Exercise description
Go through the data from its first line and retype each line, stopping once the line containing "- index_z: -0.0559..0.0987" has been retyped.
Dataset extract Start Marker
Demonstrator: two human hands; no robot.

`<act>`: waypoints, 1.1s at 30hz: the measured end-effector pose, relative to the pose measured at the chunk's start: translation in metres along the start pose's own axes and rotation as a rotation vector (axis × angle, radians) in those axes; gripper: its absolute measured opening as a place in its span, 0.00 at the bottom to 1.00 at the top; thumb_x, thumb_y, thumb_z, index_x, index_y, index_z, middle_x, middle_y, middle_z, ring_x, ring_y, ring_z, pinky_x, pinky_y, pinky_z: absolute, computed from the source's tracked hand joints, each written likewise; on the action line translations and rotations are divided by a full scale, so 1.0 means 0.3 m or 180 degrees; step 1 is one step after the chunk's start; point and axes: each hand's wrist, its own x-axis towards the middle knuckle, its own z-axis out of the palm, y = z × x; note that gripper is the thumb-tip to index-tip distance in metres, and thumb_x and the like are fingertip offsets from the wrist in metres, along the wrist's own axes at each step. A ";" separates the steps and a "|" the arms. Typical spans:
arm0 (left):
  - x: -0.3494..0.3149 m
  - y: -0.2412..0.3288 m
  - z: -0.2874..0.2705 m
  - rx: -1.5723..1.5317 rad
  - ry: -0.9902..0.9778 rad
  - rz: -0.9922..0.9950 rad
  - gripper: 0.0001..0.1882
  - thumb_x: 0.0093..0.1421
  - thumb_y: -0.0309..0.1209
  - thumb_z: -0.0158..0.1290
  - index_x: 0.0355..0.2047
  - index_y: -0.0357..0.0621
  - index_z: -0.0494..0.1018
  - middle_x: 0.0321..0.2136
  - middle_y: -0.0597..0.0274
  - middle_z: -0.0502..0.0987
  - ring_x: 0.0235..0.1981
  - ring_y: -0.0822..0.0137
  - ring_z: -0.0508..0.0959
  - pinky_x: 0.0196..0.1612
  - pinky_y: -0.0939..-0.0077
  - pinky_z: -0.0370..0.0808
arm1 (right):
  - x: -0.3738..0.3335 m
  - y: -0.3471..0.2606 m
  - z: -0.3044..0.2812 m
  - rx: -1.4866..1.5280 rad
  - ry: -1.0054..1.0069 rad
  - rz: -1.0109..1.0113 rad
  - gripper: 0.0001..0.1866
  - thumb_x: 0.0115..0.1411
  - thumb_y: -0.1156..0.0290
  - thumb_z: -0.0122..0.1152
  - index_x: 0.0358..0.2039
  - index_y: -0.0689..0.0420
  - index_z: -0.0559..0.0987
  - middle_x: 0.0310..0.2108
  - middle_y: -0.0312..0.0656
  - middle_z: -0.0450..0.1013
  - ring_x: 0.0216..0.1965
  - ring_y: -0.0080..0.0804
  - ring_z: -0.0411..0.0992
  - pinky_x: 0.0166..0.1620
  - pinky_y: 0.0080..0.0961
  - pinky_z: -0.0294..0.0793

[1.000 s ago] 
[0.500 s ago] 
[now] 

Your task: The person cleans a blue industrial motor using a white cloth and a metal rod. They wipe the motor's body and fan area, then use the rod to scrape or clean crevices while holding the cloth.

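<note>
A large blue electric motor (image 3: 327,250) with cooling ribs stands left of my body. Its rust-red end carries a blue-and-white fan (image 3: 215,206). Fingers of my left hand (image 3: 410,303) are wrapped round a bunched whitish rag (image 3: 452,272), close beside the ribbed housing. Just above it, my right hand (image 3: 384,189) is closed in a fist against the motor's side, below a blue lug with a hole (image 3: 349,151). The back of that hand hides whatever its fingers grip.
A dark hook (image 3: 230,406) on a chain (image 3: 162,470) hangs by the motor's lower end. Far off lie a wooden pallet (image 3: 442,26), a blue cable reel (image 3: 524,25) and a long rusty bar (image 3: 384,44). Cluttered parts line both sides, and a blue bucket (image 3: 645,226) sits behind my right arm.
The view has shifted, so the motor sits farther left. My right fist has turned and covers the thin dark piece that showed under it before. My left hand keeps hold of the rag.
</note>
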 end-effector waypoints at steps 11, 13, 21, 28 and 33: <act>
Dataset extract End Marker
Response area
Demonstrator: two human hands; no robot.

`<act>`: waypoints, 1.1s at 30hz: the measured end-effector pose, relative to the pose measured at the chunk's start: translation in metres along the start pose's own axes and rotation as a rotation vector (axis × angle, radians) in those axes; gripper: its absolute measured opening as a place in its span, 0.00 at the bottom to 1.00 at the top; thumb_x, thumb_y, thumb_z, index_x, index_y, index_z, middle_x, middle_y, middle_z, ring_x, ring_y, ring_z, pinky_x, pinky_y, pinky_z: absolute, computed from the source's tracked hand joints, each written likewise; on the action line translations and rotations are divided by a full scale, so 1.0 means 0.3 m or 180 degrees; step 1 is one step after the chunk's start; point and axes: each hand's wrist, its own x-axis towards the middle knuckle, its own z-axis out of the palm, y = z × x; note that gripper is the thumb-tip to index-tip distance in metres, and thumb_x and the like are fingertip offsets from the wrist in metres, along the wrist's own axes at each step. A ";" separates the steps and a "|" the arms. Typical spans:
arm0 (left):
  - x: -0.3494..0.3149 m
  - y: -0.2412..0.3288 m
  - z: -0.2874..0.2705 m
  - rx: -1.5723..1.5317 rad
  - ry: -0.9902..0.9778 rad
  - rz: -0.9922..0.9950 rad
  - gripper: 0.0001..0.1882
  - thumb_x: 0.0093..0.1421
  - thumb_y: -0.0309..0.1209
  - thumb_z: -0.0158..0.1290
  - index_x: 0.0355..0.2047
  - index_y: -0.0357..0.0621
  - index_z: -0.0494..0.1018
  - middle_x: 0.0321..0.2136
  - middle_y: -0.0597..0.0274
  - middle_z: -0.0502..0.0987
  - ring_x: 0.0235..0.1981
  - ring_y: -0.0822..0.0137
  - ring_z: -0.0508..0.0959
  - pinky_x: 0.0196..0.1612
  - pinky_y: -0.0939..-0.0077
  - pinky_z: -0.0370..0.0808
arm1 (right):
  - x: -0.3738..0.3335 m
  - y: -0.3471..0.2606 m
  - z: -0.3044..0.2812 m
  - rx: -1.4866..1.5280 rad
  - ry: -1.0054..1.0069 rad
  - rz: -1.0109..1.0113 rad
  - gripper: 0.0001..0.1866
  - thumb_x: 0.0115..0.1411
  - thumb_y: -0.1156..0.0290
  - thumb_z: -0.0122..0.1152
  - index_x: 0.0358..0.2039
  - index_y: -0.0689..0.0420
  - index_z: -0.0559..0.0987

The submitted answer is complete.